Als traditionelles Heilmittel werden die Blüten des Schwarzen Holunders von der Europäischen Arzneimittelagentur anerkannt. Eingesetzt werden sie vor allem als schweißtreibendes Mittel am Beginn von Erkältungskrankheiten. Sie haben ebenfalls einen sekretolytischen Effekt, welcher dafür sorgt, dass die Atemwege gut befeuchtet und der Sekretauswurf verbessert wird. Festsitzender Schleim bei Bronchitis oder Nebenhöhlenentzündungen wird gelockert. Des Weiteren sind Holunderblüten fiebersenkend und harnsteigernd. Hauptsächlich verantwortlich für diese Einsatzmöglichkeiten sind die in ihnen enthaltenen Flavonoide, namentlich Rutin. Wie in den Früchten, finden sich auch in den Blüten Gerb- und Schleimstoffe, Triterpene und organische Säuren. Trotz des auffälligen Duftes sind nur geringe Mengen ätherischer Öle inbegriffen.

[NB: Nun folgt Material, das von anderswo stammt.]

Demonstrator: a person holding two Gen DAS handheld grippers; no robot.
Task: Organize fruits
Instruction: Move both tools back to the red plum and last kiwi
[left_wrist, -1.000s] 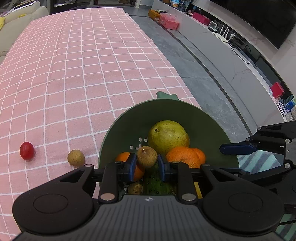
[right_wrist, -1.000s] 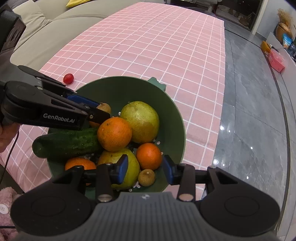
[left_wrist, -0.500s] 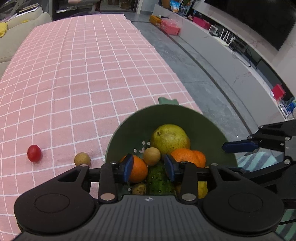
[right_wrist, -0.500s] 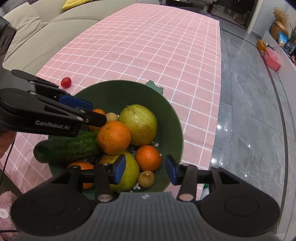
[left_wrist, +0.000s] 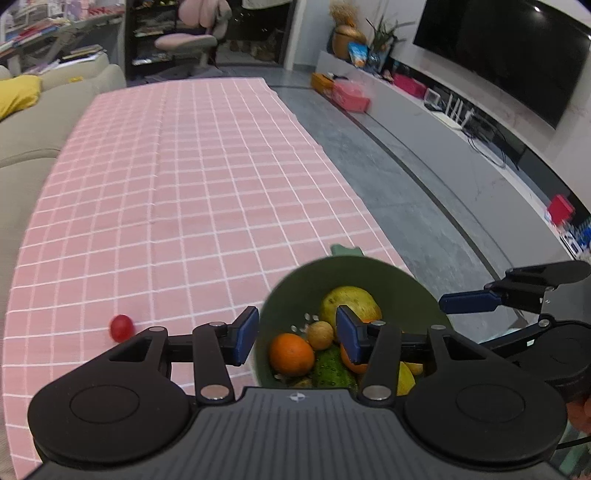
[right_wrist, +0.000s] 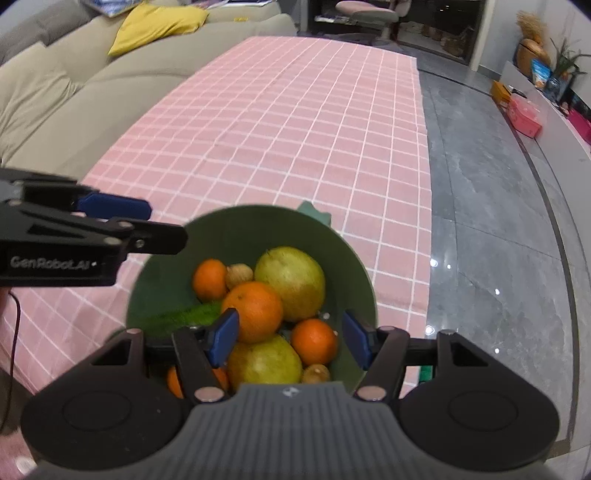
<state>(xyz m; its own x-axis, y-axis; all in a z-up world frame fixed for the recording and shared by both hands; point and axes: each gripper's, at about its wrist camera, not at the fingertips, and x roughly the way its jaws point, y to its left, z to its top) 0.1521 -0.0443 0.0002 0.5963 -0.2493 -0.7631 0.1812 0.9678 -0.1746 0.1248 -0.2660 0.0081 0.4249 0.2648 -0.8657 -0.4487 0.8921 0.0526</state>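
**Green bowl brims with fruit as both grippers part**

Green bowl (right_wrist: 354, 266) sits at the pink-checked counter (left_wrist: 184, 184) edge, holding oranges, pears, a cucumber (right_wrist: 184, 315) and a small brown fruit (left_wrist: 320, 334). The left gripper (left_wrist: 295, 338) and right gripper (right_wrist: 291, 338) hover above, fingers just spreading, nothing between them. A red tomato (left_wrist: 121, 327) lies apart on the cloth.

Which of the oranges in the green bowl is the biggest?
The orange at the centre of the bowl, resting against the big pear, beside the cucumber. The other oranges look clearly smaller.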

Ziemlich in Vergessenheit geraten ist das Wissen um die Nutzung von Blättern und Rinde. Selbst die Wurzel wurde erfolgreich angewendet. „Wir nutzen heute im Endeffekt die Teile des Holunders, in denen die Wirkstoffe geringer konzentriert vorliegen.“ meint Konrad Jungnickel, Heilpraktiker mit Lehrauftrag an der Dresdner Heilpraktikerschule. Auslöser sei die Verunsicherung hinsichtlich einiger Substanzen wie dem Sambunigrin. „Selbstverständlich kann eine unsachgemäße Zubereitung oder falsche Dosierung den Heilungsprozess beeinträchtigen. Aber deshalb gleich ganz auf die Arznei zu verzichten, halte ich für übertrieben.“ Wie bei den Früchten komme es auch bei Anwendung der Blätter und Rinde darauf an, sie ausreichend lange zu erhitzen, um das Glykosid zu zersetzen und unschädlich zu machen.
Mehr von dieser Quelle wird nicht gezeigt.